• TASK:
What is needed is every line of the material that contains "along".

Top of DATASET EXCERPT

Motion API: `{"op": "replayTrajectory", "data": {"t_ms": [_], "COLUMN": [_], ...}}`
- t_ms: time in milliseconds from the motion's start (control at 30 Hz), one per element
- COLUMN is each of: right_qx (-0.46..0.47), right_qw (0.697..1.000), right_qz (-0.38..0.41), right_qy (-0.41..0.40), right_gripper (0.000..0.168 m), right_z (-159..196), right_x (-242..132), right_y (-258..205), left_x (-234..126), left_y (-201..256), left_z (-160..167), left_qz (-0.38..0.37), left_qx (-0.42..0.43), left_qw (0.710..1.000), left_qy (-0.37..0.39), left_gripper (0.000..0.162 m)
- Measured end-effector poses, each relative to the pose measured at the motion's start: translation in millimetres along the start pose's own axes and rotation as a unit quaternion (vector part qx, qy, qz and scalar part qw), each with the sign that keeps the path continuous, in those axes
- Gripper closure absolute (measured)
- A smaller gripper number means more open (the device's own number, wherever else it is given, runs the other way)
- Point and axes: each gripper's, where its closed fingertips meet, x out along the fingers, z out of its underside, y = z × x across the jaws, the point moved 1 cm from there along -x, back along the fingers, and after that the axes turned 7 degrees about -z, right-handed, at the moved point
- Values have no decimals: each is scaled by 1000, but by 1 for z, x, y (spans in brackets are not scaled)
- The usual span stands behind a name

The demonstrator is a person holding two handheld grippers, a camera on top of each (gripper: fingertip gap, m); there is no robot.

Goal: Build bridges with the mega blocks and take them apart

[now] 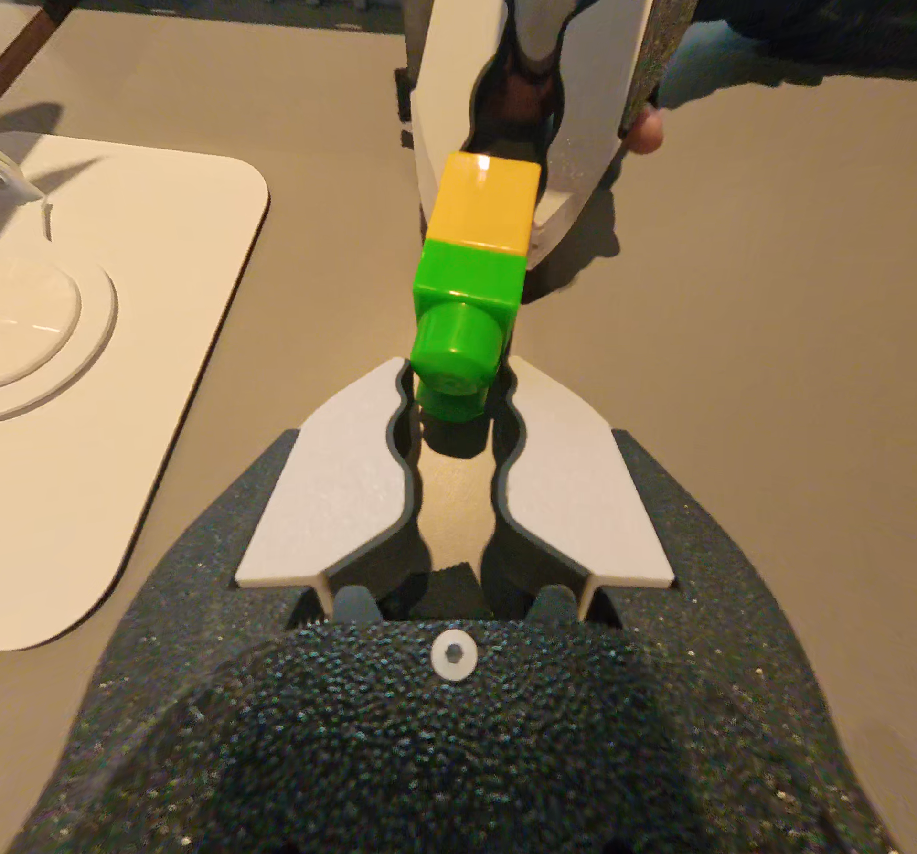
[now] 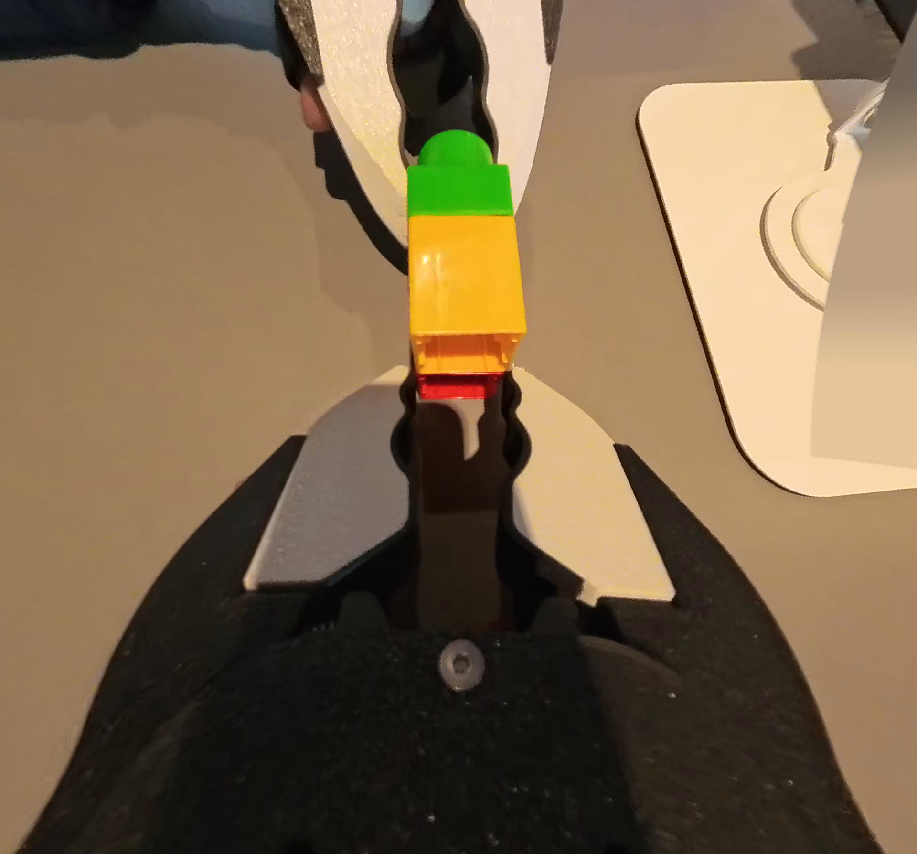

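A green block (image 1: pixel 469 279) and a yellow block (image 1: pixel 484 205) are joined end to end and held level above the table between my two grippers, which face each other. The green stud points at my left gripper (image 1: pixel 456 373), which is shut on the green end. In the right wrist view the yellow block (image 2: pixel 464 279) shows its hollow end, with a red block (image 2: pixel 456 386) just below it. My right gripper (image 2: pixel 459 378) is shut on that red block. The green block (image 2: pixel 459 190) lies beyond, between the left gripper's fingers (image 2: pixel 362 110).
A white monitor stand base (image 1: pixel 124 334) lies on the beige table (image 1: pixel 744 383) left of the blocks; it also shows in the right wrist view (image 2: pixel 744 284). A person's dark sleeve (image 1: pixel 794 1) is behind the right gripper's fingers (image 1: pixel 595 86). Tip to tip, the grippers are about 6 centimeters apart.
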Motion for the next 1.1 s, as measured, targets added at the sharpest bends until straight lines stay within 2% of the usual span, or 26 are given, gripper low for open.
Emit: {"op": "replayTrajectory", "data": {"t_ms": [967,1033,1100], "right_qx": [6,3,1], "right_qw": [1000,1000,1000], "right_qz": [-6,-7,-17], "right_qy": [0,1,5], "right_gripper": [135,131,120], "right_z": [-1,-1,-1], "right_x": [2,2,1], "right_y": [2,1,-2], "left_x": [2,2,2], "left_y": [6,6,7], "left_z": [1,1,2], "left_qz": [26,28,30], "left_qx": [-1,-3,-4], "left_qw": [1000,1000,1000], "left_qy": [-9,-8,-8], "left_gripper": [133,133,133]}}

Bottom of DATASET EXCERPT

• EXPECTED ANSWER:
- Measured end-effector poses, each relative to the pose measured at the motion's start: translation in millimetres along the start pose's own axes and rotation as a unit quaternion (vector part qx, qy, qz and scalar part qw), each with the sign that keeps the path continuous, in those axes
- Point and axes: each gripper's, where its closed fingertips meet, x out along the fingers, z out of its underside, y = z × x across the jaws, the point moved 1 cm from there along -x, back along the fingers, and after that the axes turned 7 degrees about -z, right-handed, at the moved point

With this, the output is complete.